WORK TO COMPLETE: On how many lines of the data below does the word "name" appear? Reply with the number only.

DATA PROVIDED:
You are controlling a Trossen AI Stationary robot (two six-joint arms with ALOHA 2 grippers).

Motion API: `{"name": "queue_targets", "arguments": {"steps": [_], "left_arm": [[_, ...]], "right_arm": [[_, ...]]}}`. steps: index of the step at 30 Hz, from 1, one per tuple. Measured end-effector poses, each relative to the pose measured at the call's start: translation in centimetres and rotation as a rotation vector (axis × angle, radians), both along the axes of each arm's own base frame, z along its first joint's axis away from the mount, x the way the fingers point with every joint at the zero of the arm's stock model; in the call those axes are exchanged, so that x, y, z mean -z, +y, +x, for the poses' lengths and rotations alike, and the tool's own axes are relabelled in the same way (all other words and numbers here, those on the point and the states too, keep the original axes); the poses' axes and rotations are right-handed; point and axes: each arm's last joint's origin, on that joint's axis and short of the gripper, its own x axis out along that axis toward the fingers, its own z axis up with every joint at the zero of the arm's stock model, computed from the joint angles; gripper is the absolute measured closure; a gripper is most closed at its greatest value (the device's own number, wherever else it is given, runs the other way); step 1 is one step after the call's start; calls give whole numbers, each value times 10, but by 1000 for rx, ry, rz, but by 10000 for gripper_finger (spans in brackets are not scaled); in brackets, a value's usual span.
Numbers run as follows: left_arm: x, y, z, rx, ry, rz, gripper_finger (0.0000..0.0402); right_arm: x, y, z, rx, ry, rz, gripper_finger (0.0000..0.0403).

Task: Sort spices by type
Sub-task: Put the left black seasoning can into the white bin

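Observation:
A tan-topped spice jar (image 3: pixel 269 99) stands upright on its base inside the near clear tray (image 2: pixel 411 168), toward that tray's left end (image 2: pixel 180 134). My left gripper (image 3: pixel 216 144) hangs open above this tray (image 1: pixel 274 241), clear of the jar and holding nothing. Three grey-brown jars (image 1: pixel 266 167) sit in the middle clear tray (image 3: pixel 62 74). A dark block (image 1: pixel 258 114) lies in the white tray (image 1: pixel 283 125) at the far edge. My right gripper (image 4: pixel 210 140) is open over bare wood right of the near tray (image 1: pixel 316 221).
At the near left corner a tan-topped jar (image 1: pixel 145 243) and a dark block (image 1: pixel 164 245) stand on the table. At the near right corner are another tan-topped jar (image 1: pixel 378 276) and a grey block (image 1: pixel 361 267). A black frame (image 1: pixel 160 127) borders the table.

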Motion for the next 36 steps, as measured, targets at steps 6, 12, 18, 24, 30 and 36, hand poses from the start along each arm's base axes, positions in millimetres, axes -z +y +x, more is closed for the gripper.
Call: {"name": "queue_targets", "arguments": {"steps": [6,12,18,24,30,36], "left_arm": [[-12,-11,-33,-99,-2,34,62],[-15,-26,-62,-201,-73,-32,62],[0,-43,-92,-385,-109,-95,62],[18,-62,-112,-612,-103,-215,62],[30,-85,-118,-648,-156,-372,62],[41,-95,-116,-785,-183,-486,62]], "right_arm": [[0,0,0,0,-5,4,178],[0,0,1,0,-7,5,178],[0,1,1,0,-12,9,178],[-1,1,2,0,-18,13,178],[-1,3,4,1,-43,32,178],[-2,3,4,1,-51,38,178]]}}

EXERCISE RESPONSE: 2